* [DATA PROVIDED]:
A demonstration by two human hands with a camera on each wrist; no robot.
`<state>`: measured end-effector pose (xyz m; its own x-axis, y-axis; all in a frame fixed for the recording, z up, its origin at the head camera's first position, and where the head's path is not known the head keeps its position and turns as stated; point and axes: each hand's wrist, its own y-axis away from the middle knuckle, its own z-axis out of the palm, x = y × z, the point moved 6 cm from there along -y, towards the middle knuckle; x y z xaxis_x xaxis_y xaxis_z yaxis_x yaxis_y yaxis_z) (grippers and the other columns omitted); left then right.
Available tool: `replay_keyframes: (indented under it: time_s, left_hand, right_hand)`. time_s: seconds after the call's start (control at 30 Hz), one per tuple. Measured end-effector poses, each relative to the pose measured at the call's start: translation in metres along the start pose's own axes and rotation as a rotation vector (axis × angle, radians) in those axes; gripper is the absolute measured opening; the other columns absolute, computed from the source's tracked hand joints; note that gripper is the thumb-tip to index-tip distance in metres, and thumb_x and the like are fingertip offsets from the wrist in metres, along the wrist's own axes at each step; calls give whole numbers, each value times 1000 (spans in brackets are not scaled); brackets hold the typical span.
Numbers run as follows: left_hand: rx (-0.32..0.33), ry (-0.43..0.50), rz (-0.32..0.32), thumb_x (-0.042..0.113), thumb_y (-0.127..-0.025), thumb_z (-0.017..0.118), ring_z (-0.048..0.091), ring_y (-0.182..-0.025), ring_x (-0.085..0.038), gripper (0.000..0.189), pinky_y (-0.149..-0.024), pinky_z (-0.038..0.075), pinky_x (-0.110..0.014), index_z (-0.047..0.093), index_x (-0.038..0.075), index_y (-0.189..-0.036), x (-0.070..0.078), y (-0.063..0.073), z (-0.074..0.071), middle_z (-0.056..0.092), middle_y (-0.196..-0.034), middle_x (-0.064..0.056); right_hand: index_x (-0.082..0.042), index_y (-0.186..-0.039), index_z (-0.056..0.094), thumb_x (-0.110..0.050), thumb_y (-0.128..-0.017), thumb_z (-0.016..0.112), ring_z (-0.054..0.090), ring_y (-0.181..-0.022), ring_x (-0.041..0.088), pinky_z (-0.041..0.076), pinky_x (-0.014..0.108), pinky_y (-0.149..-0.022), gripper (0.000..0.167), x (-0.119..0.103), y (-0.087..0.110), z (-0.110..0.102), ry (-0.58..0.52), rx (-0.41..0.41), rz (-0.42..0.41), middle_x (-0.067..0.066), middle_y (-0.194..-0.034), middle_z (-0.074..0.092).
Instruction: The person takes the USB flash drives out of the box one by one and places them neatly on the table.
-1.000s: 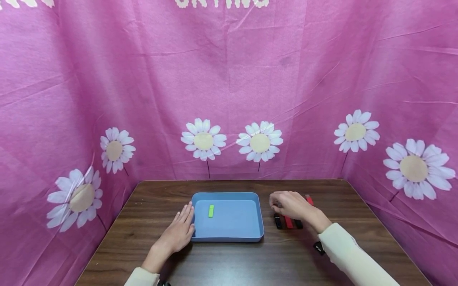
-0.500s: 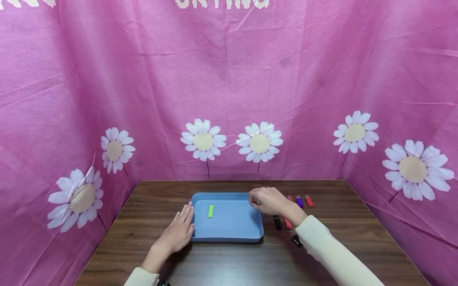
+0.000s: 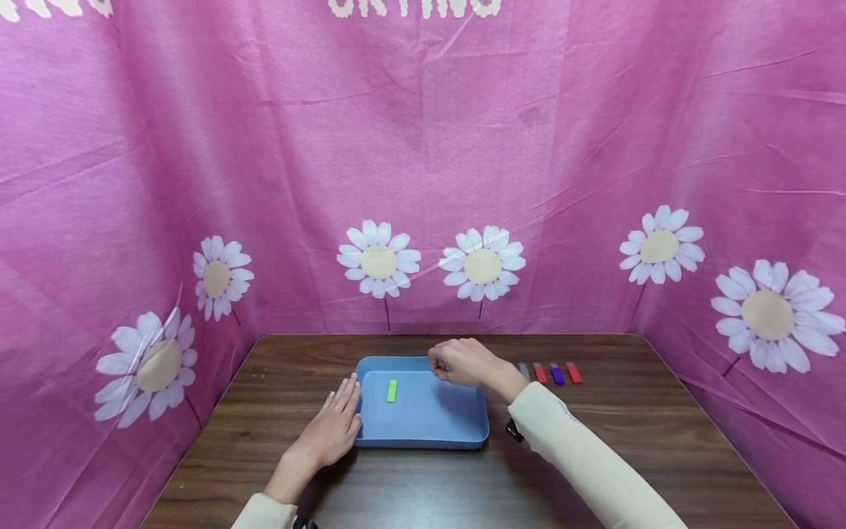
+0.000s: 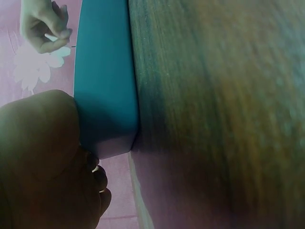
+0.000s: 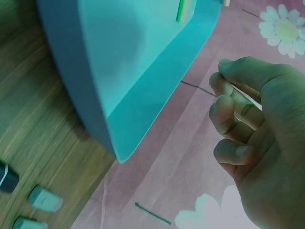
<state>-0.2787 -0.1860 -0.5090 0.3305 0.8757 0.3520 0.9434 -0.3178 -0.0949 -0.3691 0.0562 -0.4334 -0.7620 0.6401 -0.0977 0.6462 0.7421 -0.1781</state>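
A light blue tray (image 3: 423, 443) lies on the table with a small lime green stick (image 3: 392, 391) inside, left of its middle. My left hand (image 3: 330, 430) rests flat against the tray's left wall with straight fingers. Over the tray's back right part is my right hand (image 3: 463, 361), its fingers curled and the thumb close to the index finger. In the right wrist view, that hand's fingertips (image 5: 220, 85) show no object clearly, and I cannot tell whether something small is hidden between them.
Right of the tray lies a row of small sticks with clear-looking ends: grey (image 3: 524, 372), red (image 3: 540, 374), purple (image 3: 558, 375) and another red (image 3: 574, 375). A black stick (image 5: 8, 179) shows in the right wrist view. Pink cloth (image 3: 423, 162) with daisies stands behind the table (image 3: 410, 485).
My right hand has moved left from the small sticks to over the tray, uncovering the back row of sticks. The left hand and the lime green stick stay in place.
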Motion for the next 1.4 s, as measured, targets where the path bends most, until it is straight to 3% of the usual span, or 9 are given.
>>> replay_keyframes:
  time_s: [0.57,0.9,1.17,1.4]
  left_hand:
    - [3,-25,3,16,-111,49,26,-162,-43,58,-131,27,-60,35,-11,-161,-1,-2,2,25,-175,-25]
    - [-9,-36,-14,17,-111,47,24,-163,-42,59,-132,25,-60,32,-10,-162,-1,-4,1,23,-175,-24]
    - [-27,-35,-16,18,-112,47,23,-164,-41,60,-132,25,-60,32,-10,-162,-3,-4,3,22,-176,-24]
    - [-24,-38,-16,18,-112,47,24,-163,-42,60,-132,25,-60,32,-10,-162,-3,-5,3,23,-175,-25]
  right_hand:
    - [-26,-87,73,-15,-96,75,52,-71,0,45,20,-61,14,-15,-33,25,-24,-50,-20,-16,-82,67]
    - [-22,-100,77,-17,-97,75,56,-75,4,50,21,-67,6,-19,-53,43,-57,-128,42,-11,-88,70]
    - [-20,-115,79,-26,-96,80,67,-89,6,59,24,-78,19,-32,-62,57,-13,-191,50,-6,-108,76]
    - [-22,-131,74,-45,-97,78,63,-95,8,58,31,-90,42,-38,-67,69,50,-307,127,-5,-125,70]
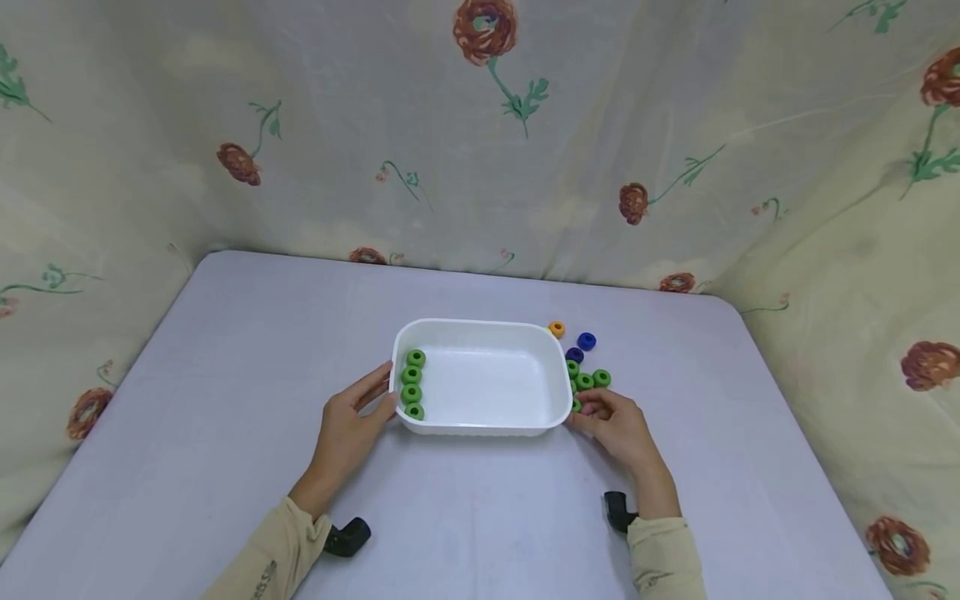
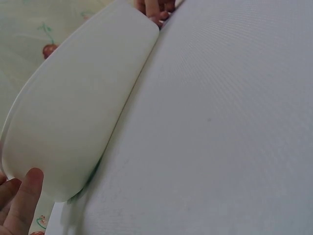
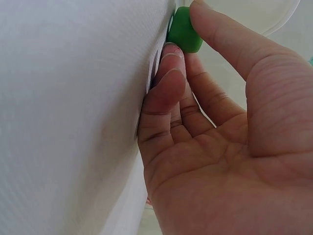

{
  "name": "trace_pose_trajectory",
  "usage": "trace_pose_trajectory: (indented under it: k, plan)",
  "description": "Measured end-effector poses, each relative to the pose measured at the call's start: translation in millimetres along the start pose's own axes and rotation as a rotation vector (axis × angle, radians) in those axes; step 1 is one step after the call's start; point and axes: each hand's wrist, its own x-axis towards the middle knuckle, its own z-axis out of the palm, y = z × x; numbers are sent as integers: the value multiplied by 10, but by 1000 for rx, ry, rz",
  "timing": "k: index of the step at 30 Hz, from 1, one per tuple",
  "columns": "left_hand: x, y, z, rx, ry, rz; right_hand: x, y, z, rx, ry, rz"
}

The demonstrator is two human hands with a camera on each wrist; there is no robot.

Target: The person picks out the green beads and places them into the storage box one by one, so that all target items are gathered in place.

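Observation:
A white rectangular tray (image 1: 491,379) holds a column of several green beads (image 1: 412,393) along its left end. My left hand (image 1: 348,425) rests against the tray's left end from outside, its thumb (image 2: 30,193) extended on the outer wall. At the front right corner, my right hand (image 1: 618,429) pinches a green bead (image 3: 184,32) between thumb and fingers, close to the table. Just behind that hand lie more loose green beads (image 1: 585,382), partly hidden by the tray wall.
Beyond the loose green beads are a dark blue bead (image 1: 574,356), a blue bead (image 1: 587,341) and an orange bead (image 1: 557,330), with a sliver of yellow beside it. A pale cloth covers the table (image 1: 465,517). Flowered curtains (image 1: 315,192) hang around its back and sides.

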Motion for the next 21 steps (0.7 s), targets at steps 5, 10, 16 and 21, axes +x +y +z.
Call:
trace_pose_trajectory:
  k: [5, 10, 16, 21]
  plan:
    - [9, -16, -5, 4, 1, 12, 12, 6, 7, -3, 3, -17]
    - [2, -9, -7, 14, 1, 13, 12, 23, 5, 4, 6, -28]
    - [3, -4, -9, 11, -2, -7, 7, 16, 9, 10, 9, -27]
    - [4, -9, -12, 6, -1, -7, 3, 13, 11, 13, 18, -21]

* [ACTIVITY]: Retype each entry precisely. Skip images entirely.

* [ANSWER BOX]:
A demonstration by two human hands with a camera on each wrist; no robot.
`<state>`: measured end-effector pose (xyz m; its own x-axis, y-axis; all in a frame fixed for the recording, z up, its origin at the head camera's first position, and where the head's path is not known the head keeps its position and turns as stated; point and axes: each hand's wrist, its own y-axis away from the middle knuckle, its own z-axis out of the palm, x = y × z, the point moved 6 cm from there along -y, towards the middle knuckle; x y z xaxis_x xaxis_y xaxis_z yaxis_x yaxis_y yaxis_z) (grippers and the other columns omitted); left then right.
Available tool: `replay_keyframes: (indented under it: time_s, left_hand, right_hand)`. time_s: seconds after the call's start (control at 30 Hz), one per tuple. Measured end-effector poses, each relative to the pose measured at the call's start: translation in metres along the start pose's own axes and rotation as a rotation vector (axis × angle, radians) in those axes; gripper is the absolute measured opening; the other columns absolute, computed from the source's tracked hand joints; note that gripper is the thumb-tip to index-tip distance in metres, and thumb_x and the like are fingertip offsets from the wrist in metres, along the wrist's own axes at each step; calls give whole numbers, each value times 1000 (spans in brackets are not scaled); brackets hold the typical span.
Numbers run as follows: left_hand: rx (-0.32..0.33), ry (-0.43..0.50), rz (-0.32..0.32), thumb_x (-0.042..0.113), thumb_y (-0.127..-0.025), thumb_z (-0.017..0.118), ring_z (-0.048..0.091), ring_y (-0.182..-0.025), ring_x (-0.085..0.038), gripper (0.000..0.189), pinky_y (-0.149..-0.024), pinky_z (-0.038..0.075), pinky_x (-0.110..0.014), index_z (-0.047..0.093), index_x (-0.038..0.075), index_y (-0.189..-0.036), x (-0.070..0.078), y (-0.063..0.073), z (-0.074..0.071), middle_z (-0.056..0.092), middle_y (-0.196..-0.034), middle_x (-0.064..0.056); right_hand: index_x (-0.082..0.042), index_y (-0.186..-0.039), index_z (-0.056..0.094), thumb_x (-0.110..0.050), thumb_y (-0.128..-0.017), thumb_z (-0.016..0.112), ring_z (-0.054..0.090), ring_y (-0.181..-0.022), ring_x (-0.041..0.088), pinky_z (-0.041..0.076), pinky_x (-0.014..0.108), pinky_y (-0.149..-0.022), gripper (0.000..0.167), x (-0.119..0.103), y (-0.087..0.110), z (-0.110..0.102), ry (-0.58..0.52), rx (-0.41..0.41), rz (-0.42..0.41), middle_x (-0.067..0.066), middle_y (-0.194..-0.034), middle_z (-0.074..0.092).
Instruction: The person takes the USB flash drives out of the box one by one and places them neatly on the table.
-1.000s: 
-0.500s: 
+0.000s: 
+0.000s: 
+0.000s: 
<state>-0.2787 -0.1860 -0.5090 0.3305 0.8757 0.3520 0.9434 -0.3178 -0.0949 -0.3691 0.0562 -0.4334 -0.7620 0.6401 -0.0977 0.6462 0.7421 -0.1781</state>
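A light blue tray (image 3: 423, 443) lies on the table with a small lime green stick (image 3: 392, 391) inside, left of its middle. My left hand (image 3: 330, 430) rests flat against the tray's left wall with straight fingers. Over the tray's back right part is my right hand (image 3: 463, 361), its fingers curled and the thumb close to the index finger. In the right wrist view, that hand's fingertips (image 5: 220, 85) show no object clearly, and I cannot tell whether something small is hidden between them.
Right of the tray lies a row of small sticks with clear-looking ends: grey (image 3: 524, 372), red (image 3: 540, 374), purple (image 3: 558, 375) and another red (image 3: 574, 375). A black stick (image 5: 8, 179) shows in the right wrist view. Pink cloth (image 3: 423, 162) with daisies stands behind the table (image 3: 410, 485).
My right hand has moved left from the small sticks to over the tray, uncovering the back row of sticks. The left hand and the lime green stick stay in place.
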Motion for the next 1.4 s, as measured, targets where the path bends most, until it is straight to 3% of the usual span, or 9 are given.
>>> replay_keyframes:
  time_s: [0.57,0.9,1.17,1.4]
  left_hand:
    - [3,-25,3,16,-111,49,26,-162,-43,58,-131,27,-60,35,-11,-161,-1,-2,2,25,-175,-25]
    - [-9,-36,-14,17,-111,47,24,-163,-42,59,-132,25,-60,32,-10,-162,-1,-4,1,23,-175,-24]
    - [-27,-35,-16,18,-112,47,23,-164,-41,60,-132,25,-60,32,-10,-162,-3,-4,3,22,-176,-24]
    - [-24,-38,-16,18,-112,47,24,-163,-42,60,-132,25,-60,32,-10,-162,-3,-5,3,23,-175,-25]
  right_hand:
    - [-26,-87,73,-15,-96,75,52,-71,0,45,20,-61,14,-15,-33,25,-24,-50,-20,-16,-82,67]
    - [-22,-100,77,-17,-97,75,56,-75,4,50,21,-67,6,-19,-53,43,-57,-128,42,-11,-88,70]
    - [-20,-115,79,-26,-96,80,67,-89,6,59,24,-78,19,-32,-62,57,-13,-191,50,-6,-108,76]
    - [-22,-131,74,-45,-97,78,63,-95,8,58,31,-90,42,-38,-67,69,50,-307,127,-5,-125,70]

{
  "name": "trace_pose_trajectory",
  "usage": "trace_pose_trajectory: (indented under it: k, plan)",
  "description": "Measured end-effector poses, each relative to the pose measured at the call's start: translation in millimetres along the start pose's own axes and rotation as a rotation vector (axis × angle, radians) in those axes; step 1 is one step after the call's start; point and axes: each hand's wrist, its own x-axis towards the middle knuckle, its own z-axis out of the palm, y = z × x; numbers are sent as integers: the value multiplied by 10, but by 1000 for rx, ry, rz",
  "timing": "k: index of the step at 30 Hz, from 1, one per tuple",
  "columns": "left_hand: x, y, z, rx, ry, rz; right_hand: x, y, z, rx, ry, rz"
}

The demonstrator is two human hands with a camera on each wrist; there is no robot.

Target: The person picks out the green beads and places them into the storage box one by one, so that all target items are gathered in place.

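Observation:
A white rectangular tray (image 1: 491,379) holds a column of several green beads (image 1: 412,393) along its left end. My left hand (image 1: 348,425) rests against the tray's left end from outside, its thumb (image 2: 30,193) extended on the outer wall. At the front right corner, my right hand (image 1: 618,429) pinches a green bead (image 3: 184,32) between thumb and fingers, close to the table. Just behind that hand lie more loose green beads (image 1: 585,382), partly hidden by the tray wall.
Beyond the loose green beads are a dark blue bead (image 1: 574,356), a blue bead (image 1: 587,341) and an orange bead (image 1: 557,330), with a sliver of yellow beside it. A pale cloth covers the table (image 1: 465,517). Flowered curtains (image 1: 315,192) hang around its back and sides.
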
Motion for the next 21 steps (0.7 s), targets at steps 5, 10, 16 and 21, axes +x +y +z.
Call:
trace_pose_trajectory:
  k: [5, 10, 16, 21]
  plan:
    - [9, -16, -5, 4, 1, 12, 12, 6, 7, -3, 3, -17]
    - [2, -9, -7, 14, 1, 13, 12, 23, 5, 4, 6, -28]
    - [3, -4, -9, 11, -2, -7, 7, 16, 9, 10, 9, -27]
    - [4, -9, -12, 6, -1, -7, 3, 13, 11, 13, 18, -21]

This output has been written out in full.